A big part of it is in the writing. I wrote the script to be relentlessly forward moving, full of short sentences in informal language, with pithy transitions.
As I’ve mentioned before (#11), I structure my stories by scenes, and with this film I tried to come up with a creative visual way to deliver each one, unique to the purpose of that scene. So when we talk about how the felony murder rule has been applied across the world, I wrote a scene using a prop globe; when we address the support for the felony murder rule, I wrote it so Adnan would be having a discussion with himself.
With each scene looking and feeling different the story picks up energy without distracting from the argument.
I found this a topic riddled with writing challenges: the felony murder rule is complicated and there are lots of caveats that need to be explained. It was important to Adnan that when he told his own story, it was done in a way that respected the family of the person who was killed.
In early drafts of the script, my senior producer and I realised the scene where Adnan tells stories of real life felony murder cases was going to be hard for the audience to follow. It’s all “you do this, but your friend does this, and then this happens to them, but you go to prison.”
We knew visuals would be necessary to maximise clarity, but we also knew we couldn’t literally visualise the scenes he was describing - then we would find ourselves trying to animate or recreate a real life death, which felt inappropriate. It’s cases like this where stepping away from the literal and into the abstract is useful.
We figured all the audience need is a way to follow the different characters - and it could be anything. So I chose chess pieces as we see Adnan at a chessboard at the very beginning of the film.
Visualising ideas in camera is a different kind of challenge to relying on editing.
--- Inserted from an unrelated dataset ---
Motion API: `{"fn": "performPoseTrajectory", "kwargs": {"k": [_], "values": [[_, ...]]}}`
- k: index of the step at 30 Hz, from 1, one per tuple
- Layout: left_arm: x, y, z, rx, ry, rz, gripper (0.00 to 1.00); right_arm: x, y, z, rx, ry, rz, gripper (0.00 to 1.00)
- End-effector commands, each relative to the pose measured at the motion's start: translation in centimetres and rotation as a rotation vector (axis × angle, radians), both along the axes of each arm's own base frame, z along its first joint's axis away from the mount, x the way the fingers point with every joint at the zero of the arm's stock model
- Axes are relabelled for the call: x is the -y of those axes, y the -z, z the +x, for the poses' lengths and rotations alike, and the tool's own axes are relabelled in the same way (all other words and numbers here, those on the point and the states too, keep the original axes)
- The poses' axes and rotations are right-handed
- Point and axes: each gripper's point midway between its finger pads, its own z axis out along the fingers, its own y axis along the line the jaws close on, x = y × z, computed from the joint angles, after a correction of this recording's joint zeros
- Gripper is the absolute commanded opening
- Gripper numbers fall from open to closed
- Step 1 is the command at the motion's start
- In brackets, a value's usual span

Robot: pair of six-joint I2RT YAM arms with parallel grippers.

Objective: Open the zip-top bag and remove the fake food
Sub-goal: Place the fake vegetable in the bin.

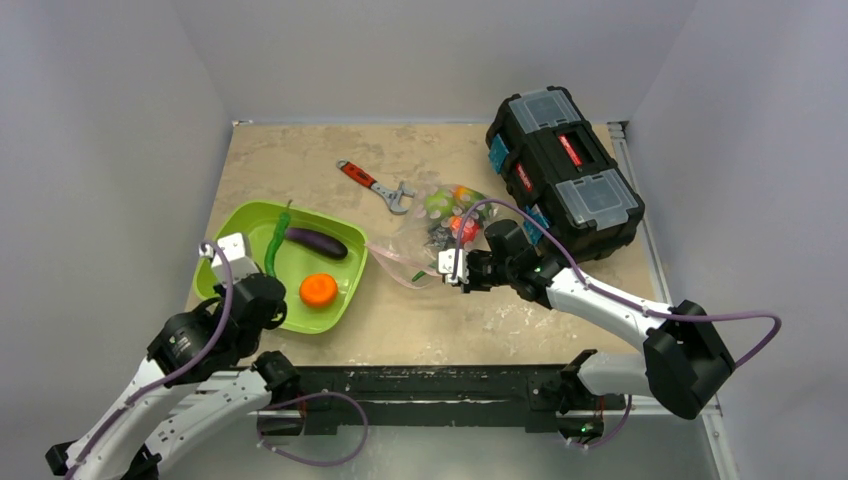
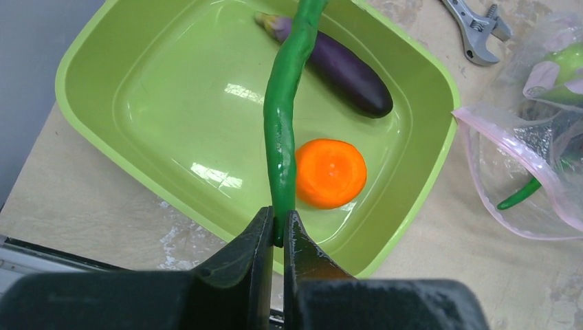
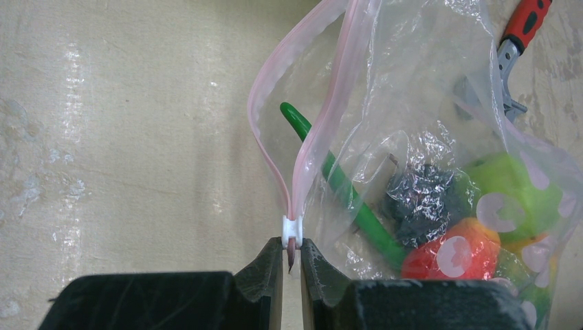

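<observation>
Pod drop looks like the step in hand. L gripper (image 2: 278, 223), bottom centre of its wrist view, is pinching the near tip of a slim green pod (image 2: 282, 117) that runs up-frame over the green tray (image 2: 165, 96); can't tell if the pod touches the tray floor. Tray already has the eggplant (image 2: 344, 69) at upper right and the orange fruit (image 2: 330, 173) just right of the pod, w/ bare floor across the left half. Best bet: lower until the pod lies flat on that bare side, then part the fingers, so it doesn't tip over the rim or roll onto the fruit. R gripper (image 3: 291, 251), bottom centre of its own view, is pressed onto the end of the pink zip strip (image 3: 292, 206) right under the white slider (image 3: 292, 232). The bag (image 3: 412, 103) sits mid-table in the overhead view, just right of the tray, mouth gaping toward frame left. That pinch shouldn't slip, else the mouth sags shut. Inside: second pod (image 3: 344, 192) nearest the opening, so prob. the easiest next grab; red piece (image 3: 447, 251) and other bits sit deeper. Wrench (image 1: 378, 185) lies just above the bag, toolbox (image 1: 565, 170) at upper right, neither in the way.
</observation>
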Motion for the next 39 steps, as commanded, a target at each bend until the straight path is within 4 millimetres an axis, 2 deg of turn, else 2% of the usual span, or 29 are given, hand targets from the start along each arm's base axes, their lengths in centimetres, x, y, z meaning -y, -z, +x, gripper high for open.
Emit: {"fn": "performPoseTrajectory", "kwargs": {"k": [1, 10, 18, 39], "values": [[1.0, 0.1, 1.6, 0.023, -0.019, -0.027, 0.0, -0.7, -1.9, 1.0, 0.039, 0.005, 0.036, 0.03], [1.2, 1.5, 2.9, -0.009, -0.047, -0.062, 0.0, -0.7, -2.0, 1.0, 0.039, 0.005, 0.037, 0.03], [0.7, 3.6, 3.5, -0.067, -0.104, -0.055, 0.0, -0.7, -2.0, 1.0, 0.039, 0.004, 0.038, 0.03], [0.5, 4.1, 4.8, -0.089, -0.154, -0.089, 0.0, -0.8, -2.0, 0.9, 0.038, -0.001, 0.039, 0.03]]}}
For a start it’s a bigger production lift, with props and multiple location changes. It asked a lot of Adnan too.
I wasn’t able to be in California so we worked with a local pair of filmmakers who did a great job shooting the script.
The difficulty for me, thousands of miles away, was communicating the vision I had in my head to everyone else. The script can do a lot but it was also a lesson that there are some things which are just…ineffable - those subtle emotional things, floating below the threshold of awareness.
But I’m proud of what we made and glad to see it out here, hopefully changing minds one at a time.
I think it’s the best film I’ve made so far.
Until the next one of course… 😉
Oh and some super exciting news to wrap up: we found out on Thursday that Operation Infektion, the series I co-wrote and directed for The New York Times has been nominated for two Emmys!
One of them is in the category for Outstanding Writing in a Documentary which I feel especially honoured by.
So much other stuff has happened this week, but that will have to wait for another time. The birds are chirping outside and there’s a delicious roast dinner in the oven.